Mario Carrillo filed a workers comp claim for an injury to his left shoulder after a day of heaving lifting at work. Salem, Oregon-based State Accident Insurance Fund Corp. denied the claim on the basis that the work injury, combined with preexisting conditions, was not the major contributing cause of his shoulder pain.
The workers compensation board agreed with SAIF, holding that Mr. Carrillo did have a preexisting condition in his left shoulder that was supported by substantial evidence.
The appellate court reversed the decision, saying the board had not explicitly resolved the issue as to whether Mr.
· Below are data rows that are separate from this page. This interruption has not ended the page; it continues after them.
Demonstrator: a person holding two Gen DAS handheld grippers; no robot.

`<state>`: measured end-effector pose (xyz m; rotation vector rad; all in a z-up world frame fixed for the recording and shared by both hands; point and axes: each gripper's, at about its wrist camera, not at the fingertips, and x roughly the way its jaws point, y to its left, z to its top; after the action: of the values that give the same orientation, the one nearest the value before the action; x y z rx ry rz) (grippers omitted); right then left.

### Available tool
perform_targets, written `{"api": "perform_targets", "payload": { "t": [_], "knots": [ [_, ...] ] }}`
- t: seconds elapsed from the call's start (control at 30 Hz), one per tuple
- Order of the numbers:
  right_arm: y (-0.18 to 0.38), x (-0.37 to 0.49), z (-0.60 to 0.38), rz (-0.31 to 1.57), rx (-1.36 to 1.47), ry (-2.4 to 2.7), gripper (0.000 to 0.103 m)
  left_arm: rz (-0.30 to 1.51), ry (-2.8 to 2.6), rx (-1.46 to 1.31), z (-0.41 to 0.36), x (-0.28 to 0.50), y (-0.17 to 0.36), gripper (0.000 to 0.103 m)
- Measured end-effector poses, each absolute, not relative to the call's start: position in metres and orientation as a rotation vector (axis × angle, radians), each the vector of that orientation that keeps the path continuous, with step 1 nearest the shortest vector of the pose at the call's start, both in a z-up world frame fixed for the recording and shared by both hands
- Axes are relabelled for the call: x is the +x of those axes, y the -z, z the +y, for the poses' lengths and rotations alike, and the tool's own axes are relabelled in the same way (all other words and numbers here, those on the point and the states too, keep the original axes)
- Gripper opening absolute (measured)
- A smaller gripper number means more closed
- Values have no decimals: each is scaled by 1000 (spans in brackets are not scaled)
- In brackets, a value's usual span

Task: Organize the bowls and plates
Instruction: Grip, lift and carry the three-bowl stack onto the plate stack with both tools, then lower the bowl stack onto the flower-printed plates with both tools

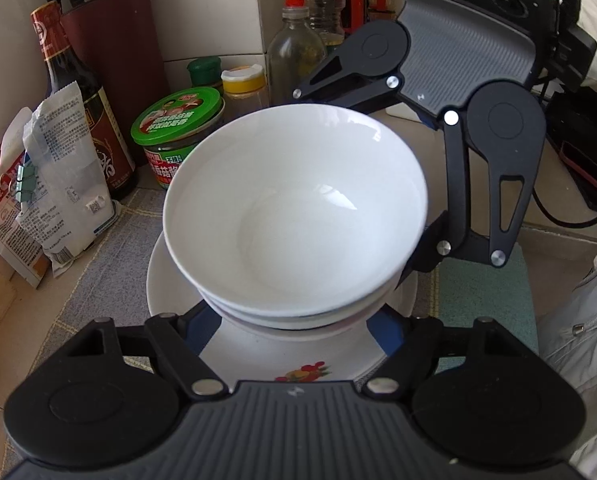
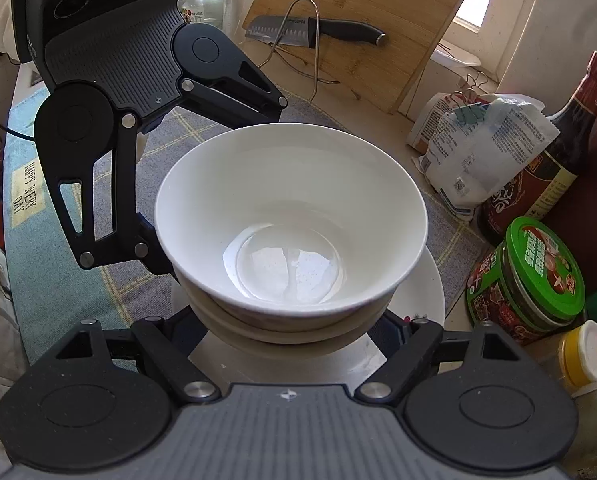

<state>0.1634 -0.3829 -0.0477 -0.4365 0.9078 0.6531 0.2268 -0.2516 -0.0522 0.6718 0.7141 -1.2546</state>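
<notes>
I have both hand-held grippers spread wide around a stack of white bowls (image 1: 294,216) resting on a plate (image 1: 298,360) on the table. My left hand-held gripper (image 1: 294,330) and right hand-held gripper (image 2: 290,326) flank the lowest bowl from opposite sides. I should close evenly, low on the stack, so it lifts level.

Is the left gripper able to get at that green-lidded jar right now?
Probably not directly. The stacked white bowls sit between the left gripper and the green-lidded jar, and its fingers already flank the stack.
</notes>
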Motion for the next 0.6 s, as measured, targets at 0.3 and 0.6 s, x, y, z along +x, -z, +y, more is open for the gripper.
{"api": "perform_targets", "payload": {
  "t": [0.3,0.6],
  "knots": [
    [54,171,-393,916,-422,-649,88,735,1242,665,-259,238,60,78],
    [56,178,-397,918,-399,-655,88,746,1240,653,-261,243,62,78]
  ]
}}
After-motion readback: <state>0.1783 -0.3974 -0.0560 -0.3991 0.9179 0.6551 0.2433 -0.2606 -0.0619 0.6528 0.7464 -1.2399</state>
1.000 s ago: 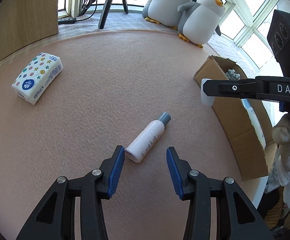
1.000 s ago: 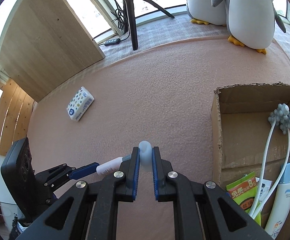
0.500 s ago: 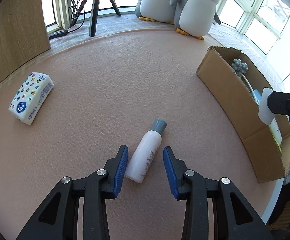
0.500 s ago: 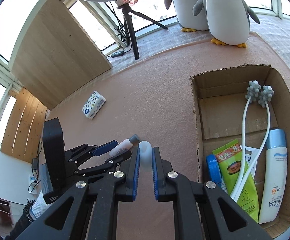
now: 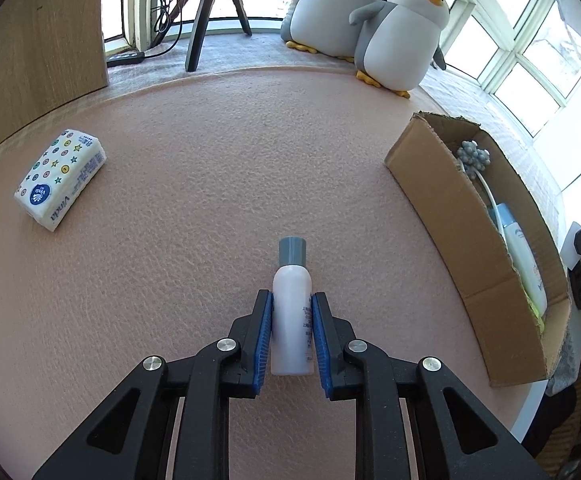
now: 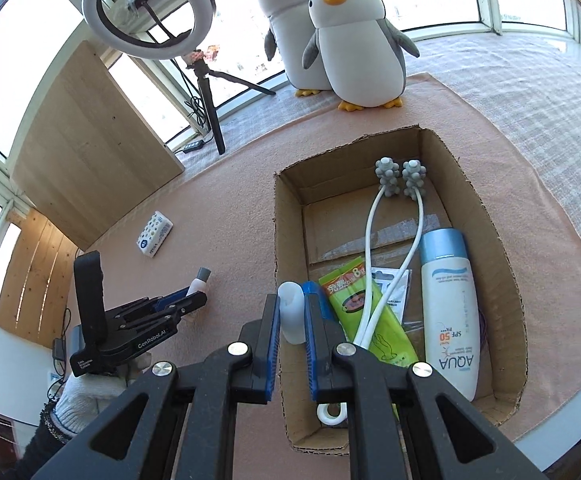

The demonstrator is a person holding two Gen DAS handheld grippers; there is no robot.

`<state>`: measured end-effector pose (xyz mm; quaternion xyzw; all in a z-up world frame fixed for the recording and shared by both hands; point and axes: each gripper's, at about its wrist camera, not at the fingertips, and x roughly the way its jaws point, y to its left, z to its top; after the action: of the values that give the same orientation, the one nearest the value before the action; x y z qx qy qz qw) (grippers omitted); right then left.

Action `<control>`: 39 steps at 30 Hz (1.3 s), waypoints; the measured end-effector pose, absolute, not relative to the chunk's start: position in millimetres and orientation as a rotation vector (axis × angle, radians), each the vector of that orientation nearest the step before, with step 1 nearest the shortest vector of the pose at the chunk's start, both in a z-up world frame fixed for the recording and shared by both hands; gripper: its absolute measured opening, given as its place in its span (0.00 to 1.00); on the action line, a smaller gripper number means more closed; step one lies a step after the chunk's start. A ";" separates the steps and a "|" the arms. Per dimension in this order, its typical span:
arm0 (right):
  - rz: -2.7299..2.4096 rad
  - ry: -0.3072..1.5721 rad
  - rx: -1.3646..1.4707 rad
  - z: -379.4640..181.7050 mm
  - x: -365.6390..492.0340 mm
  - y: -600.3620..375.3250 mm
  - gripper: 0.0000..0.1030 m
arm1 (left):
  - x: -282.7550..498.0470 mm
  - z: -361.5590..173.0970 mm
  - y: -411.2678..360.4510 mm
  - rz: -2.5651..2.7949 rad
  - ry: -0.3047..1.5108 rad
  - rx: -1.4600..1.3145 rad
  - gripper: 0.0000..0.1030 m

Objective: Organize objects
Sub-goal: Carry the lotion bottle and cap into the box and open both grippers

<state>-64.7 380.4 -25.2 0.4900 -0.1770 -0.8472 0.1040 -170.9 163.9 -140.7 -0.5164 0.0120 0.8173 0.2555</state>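
The left gripper (image 5: 291, 330) clamps a pale bottle (image 5: 291, 326) lying on the pink mat (image 5: 210, 200). The right gripper (image 6: 292, 314) pinches a small white bottle (image 6: 292, 312) above the near left edge of the cardboard box (image 6: 286, 220). A tissue pack (image 5: 60, 178) lies far left.

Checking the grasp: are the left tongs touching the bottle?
Touching. The left wrist view shows both blue pads of the left tongs pressed against the sides of the bottle, no gap visible.
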 end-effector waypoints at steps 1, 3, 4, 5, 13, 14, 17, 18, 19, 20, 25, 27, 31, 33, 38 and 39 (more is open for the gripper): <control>-2.509 -0.531 1.444 -25.0 -62.9 386.5 0.10 | -170.3 -137.0 164.8 2.219 0.023 -1.391 0.21; -2.522 -0.555 1.445 -25.5 -60.0 398.4 0.10 | -170.7 -128.6 168.6 2.220 0.008 -1.368 0.21; -2.530 -0.565 1.446 -26.1 -59.0 404.1 0.10 | -171.1 -124.3 170.5 2.222 -0.003 -1.357 0.21; -2.535 -0.575 1.448 -26.9 -58.6 408.8 0.10 | -171.9 -119.5 172.6 2.223 -0.019 -1.346 0.21; -2.531 -0.601 1.465 -33.9 -54.2 430.8 0.10 | -171.1 -79.8 216.1 2.205 -0.063 -1.227 0.21; -2.526 -0.599 1.467 -34.8 -54.2 431.9 0.10 | -170.9 -76.5 224.4 2.197 -0.063 -1.218 0.21; -2.512 -0.586 1.473 -37.3 -53.8 433.4 0.10 | -170.6 -72.0 249.1 2.178 -0.050 -1.198 0.21; -2.505 -0.580 1.477 -38.1 -54.1 433.5 0.10 | -170.4 -71.6 257.2 2.171 -0.044 -1.195 0.21; -2.498 -0.575 1.479 -38.9 -54.3 433.4 0.10 | -170.5 -71.3 264.4 2.166 -0.040 -1.192 0.21; -2.494 -0.570 1.481 -39.6 -54.1 433.0 0.10 | -170.2 -71.3 272.6 2.161 -0.035 -1.189 0.21; -2.472 -0.559 1.485 -42.9 -55.3 433.4 0.11 | -172.3 -72.5 302.7 2.139 -0.018 -1.184 0.21; -2.461 -0.553 1.476 -42.6 -55.8 432.9 0.17 | -172.7 -71.9 310.0 2.135 -0.011 -1.175 0.21; -2.439 -0.564 1.469 -39.8 -56.2 432.0 0.47 | -173.1 -69.4 315.6 2.148 -0.018 -1.165 0.68; -2.452 -0.550 1.462 -37.1 -55.9 431.1 0.51 | -172.5 -68.9 313.7 2.158 -0.013 -1.163 0.68; -2.456 -0.540 1.465 -34.0 -58.2 427.1 0.53 | -175.0 -70.7 299.4 2.179 -0.030 -1.182 0.68; -2.454 -0.542 1.464 -33.8 -58.3 425.8 0.54 | -175.2 -70.8 295.3 2.184 -0.035 -1.184 0.68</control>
<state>-58.3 425.8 -33.8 0.5000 -0.1850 -0.8380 0.1161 -175.2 295.3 -70.8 -0.4510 -0.0132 0.8321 0.3225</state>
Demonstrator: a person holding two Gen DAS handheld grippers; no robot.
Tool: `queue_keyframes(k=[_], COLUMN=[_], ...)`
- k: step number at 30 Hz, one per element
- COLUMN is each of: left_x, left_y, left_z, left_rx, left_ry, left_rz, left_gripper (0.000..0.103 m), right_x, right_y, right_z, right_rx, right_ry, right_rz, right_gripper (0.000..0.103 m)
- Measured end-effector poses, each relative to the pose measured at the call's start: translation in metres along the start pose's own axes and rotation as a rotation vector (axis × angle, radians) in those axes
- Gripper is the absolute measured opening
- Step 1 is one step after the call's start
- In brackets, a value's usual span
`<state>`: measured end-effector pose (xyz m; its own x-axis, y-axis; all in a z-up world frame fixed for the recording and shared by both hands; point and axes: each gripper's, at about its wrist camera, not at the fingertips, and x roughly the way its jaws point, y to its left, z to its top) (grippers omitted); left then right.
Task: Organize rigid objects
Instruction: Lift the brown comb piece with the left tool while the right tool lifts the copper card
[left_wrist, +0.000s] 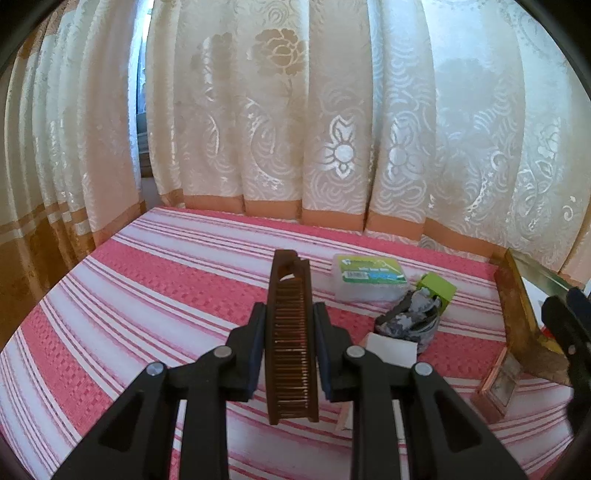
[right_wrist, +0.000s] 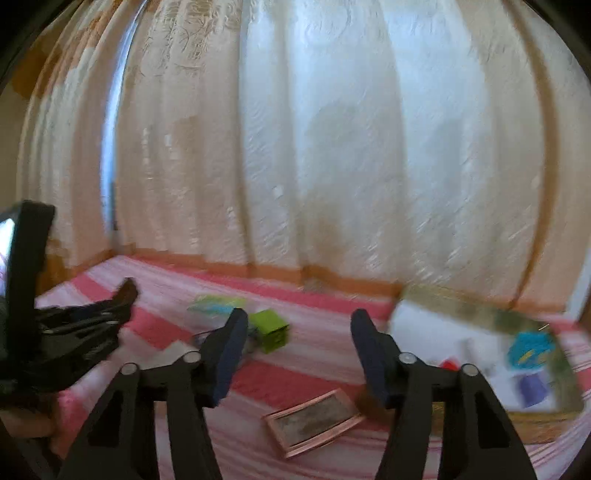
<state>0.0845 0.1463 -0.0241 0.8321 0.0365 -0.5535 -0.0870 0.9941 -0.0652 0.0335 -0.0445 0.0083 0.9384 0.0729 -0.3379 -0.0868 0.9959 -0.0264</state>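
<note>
My left gripper (left_wrist: 289, 334) is shut on a dark brown comb (left_wrist: 290, 332), held on edge above the pink striped cloth (left_wrist: 147, 288). The comb's tip also shows at the left of the right wrist view (right_wrist: 125, 293). My right gripper (right_wrist: 297, 345) is open and empty above the cloth. Below it lies a small copper-framed picture (right_wrist: 314, 422), also in the left wrist view (left_wrist: 496, 384). A gold-framed tray (right_wrist: 476, 314) with small coloured items sits at right. The right wrist view is blurred.
A clear plastic box with a green label (left_wrist: 367, 277), a green box (left_wrist: 437, 291), a dark crumpled item (left_wrist: 408, 319) and a white card (left_wrist: 391, 349) lie mid-cloth. Cream patterned curtains (left_wrist: 295, 110) hang behind the surface.
</note>
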Motion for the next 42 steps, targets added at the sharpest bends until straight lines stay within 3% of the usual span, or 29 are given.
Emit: queue_keyframes(k=[2, 5, 8, 11, 15, 21, 24, 26, 29, 31, 33, 37, 42], left_x=[0.001, 0.0, -0.002, -0.002, -0.001, -0.003, -0.004, -0.005, -0.003, -0.002, -0.003, -0.002, -0.001], left_y=[0.002, 0.003, 0.003, 0.003, 0.001, 0.0, 0.001, 0.002, 0.003, 0.002, 0.001, 0.001, 0.0], left_z=[0.0, 0.002, 0.003, 0.003, 0.003, 0.005, 0.006, 0.006, 0.006, 0.007, 0.007, 0.006, 0.006], left_rx=[-0.003, 0.007, 0.008, 0.013, 0.022, 0.023, 0.021, 0.02, 0.02, 0.025, 0.033, 0.031, 0.034], left_ry=[0.003, 0.002, -0.004, 0.001, 0.013, 0.005, 0.001, 0.0, 0.011, 0.013, 0.011, 0.019, 0.022], left_rz=[0.0, 0.015, 0.017, 0.018, 0.014, 0.02, 0.022, 0.022, 0.019, 0.016, 0.019, 0.02, 0.025], left_gripper=[0.024, 0.024, 0.024, 0.024, 0.024, 0.024, 0.024, 0.024, 0.024, 0.024, 0.024, 0.024, 0.024], right_x=[-0.003, -0.003, 0.004, 0.016, 0.042, 0.06, 0.075, 0.078, 0.082, 0.081, 0.08, 0.072, 0.07], right_y=[-0.014, -0.025, -0.031, -0.024, -0.011, -0.018, -0.021, -0.018, -0.014, -0.02, -0.028, -0.035, -0.018], right_z=[0.002, -0.008, -0.019, -0.025, -0.041, -0.044, -0.049, -0.045, -0.041, -0.041, -0.042, -0.045, -0.046], right_rx=[0.08, 0.088, 0.137, 0.137, 0.054, 0.086, 0.131, 0.126, 0.107, 0.117, 0.133, 0.161, 0.051], right_ry=[0.009, 0.067, 0.169, 0.26, 0.414, 0.463, 0.528, 0.516, 0.495, 0.489, 0.489, 0.496, 0.506], right_rz=[0.059, 0.068, 0.147, 0.192, 0.135, 0.027, 0.021, 0.027, 0.114, 0.215, 0.257, 0.239, 0.16], right_gripper=[0.06, 0.062, 0.077, 0.08, 0.082, 0.083, 0.083, 0.082, 0.054, 0.053, 0.053, 0.053, 0.055])
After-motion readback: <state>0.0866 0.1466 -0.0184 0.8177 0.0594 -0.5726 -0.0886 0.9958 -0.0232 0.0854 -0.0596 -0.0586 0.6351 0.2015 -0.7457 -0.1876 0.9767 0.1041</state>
Carrillo experienced a new injury on the day of heavy lifting or whether the lifting was a contributing cause of his disability that led to the need for treatment for the preexisting shoulder injury.
The appellate court noted that in the Oregon Supreme Court’s 2014 decision in Brown v. SAIF the term “combined condition” suggests two separate conditions that combine and that the board erred in failing to consider whether Mr. Carrillo’s “symptomatic flareup is compensable as a worsening of his preexisting condition.”